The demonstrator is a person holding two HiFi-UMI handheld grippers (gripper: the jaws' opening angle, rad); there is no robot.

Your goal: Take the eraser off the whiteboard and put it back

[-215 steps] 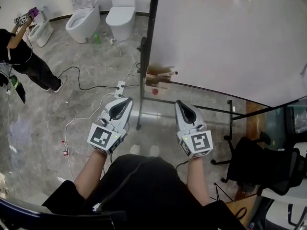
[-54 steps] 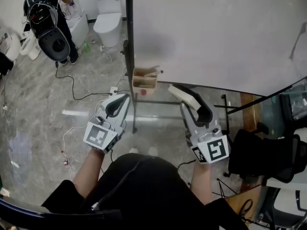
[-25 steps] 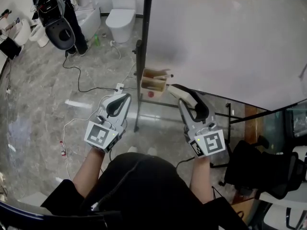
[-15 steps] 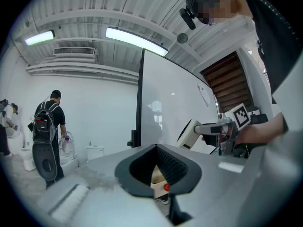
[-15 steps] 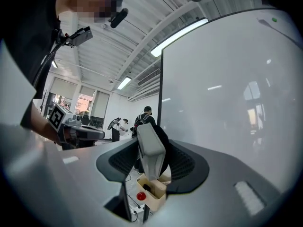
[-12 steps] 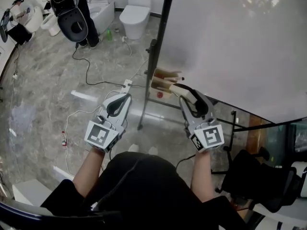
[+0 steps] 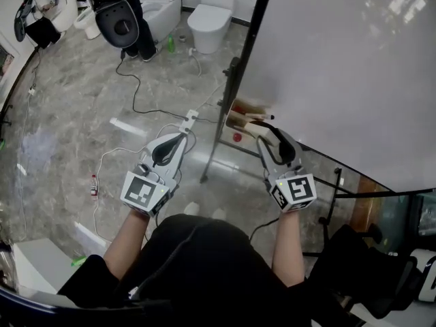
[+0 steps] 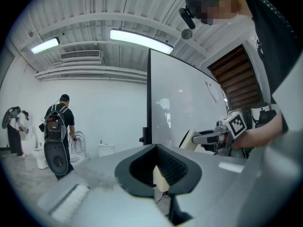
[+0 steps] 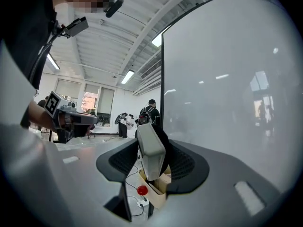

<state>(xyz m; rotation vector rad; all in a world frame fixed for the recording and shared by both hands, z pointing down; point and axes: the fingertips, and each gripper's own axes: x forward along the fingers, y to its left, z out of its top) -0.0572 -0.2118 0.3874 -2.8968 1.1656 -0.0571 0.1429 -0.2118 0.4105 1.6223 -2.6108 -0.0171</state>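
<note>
The whiteboard [image 7: 340,67] stands upright at the right, its dark frame post [image 7: 238,87] just ahead of me. My right gripper [image 7: 267,132] is shut on the cream, grey-backed eraser [image 7: 252,129], which sticks out ahead of the jaws. In the right gripper view the eraser [image 9: 150,150] stands upright between the pads, right above the cardboard box [image 9: 156,187] fixed to the board's stand. That box [image 7: 244,113] lies just beyond the eraser's tip. My left gripper [image 7: 178,140] hovers over the floor to the left, shut and empty.
A red ball [image 7: 237,137] hangs under the box. Cables and a power strip [image 7: 189,121] lie on the marble floor. A person [image 7: 119,12] with a backpack stands by the toilets [image 7: 210,12] at the back. A black office chair [image 7: 368,264] stands at the lower right.
My right gripper has carried the eraser down and forward, closer to the cardboard box on the stand. The left gripper has drifted a little. The person at the back has shifted.
</note>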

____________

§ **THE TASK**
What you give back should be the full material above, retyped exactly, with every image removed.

§ **TASK RESPONSE**
The demonstrator is a person holding two HiFi-UMI handheld grippers (gripper: the jaws' opening angle, rad); there is no robot.

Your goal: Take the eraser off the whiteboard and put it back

[-215 steps] 
[-54 steps] 
[-25 steps] 
[-15 steps] 
[-15 steps] 
[-12 steps] 
[+0 steps] 
[+0 steps] 
[+0 steps] 

<state>(xyz m; rotation vector rad; all in a world frame fixed for the recording and shared by both hands, z pointing down; point and axes: the fingertips, and each gripper's own axes: x forward along the fingers, y to its left, z out of its top) -0.0572 -0.2118 0.3874 -2.8968 1.1656 -0.0571 0.1429 -0.2118 0.4105 1.6223 -2.6108 -0.0171</state>
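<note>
The whiteboard [image 7: 340,67] stands upright at the right, its dark frame post [image 7: 238,87] just ahead of me. My right gripper [image 7: 267,132] is shut on the cream, grey-backed eraser [image 7: 252,129], which sticks out ahead of the jaws. In the right gripper view the eraser [image 9: 150,150] stands upright between the pads, right above the cardboard box [image 9: 156,187] fixed to the board's stand. That box [image 7: 244,113] lies just beyond the eraser's tip. My left gripper [image 7: 178,140] hovers over the floor to the left, shut and empty.
A red ball [image 7: 237,137] hangs under the box. Cables and a power strip [image 7: 189,121] lie on the marble floor. A person [image 7: 119,12] with a backpack stands by the toilets [image 7: 210,12] at the back. A black office chair [image 7: 368,264] stands at the lower right.
My right gripper has carried the eraser down and forward, closer to the cardboard box on the stand. The left gripper has drifted a little. The person at the back has shifted.
</note>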

The work is done, and the output is complete.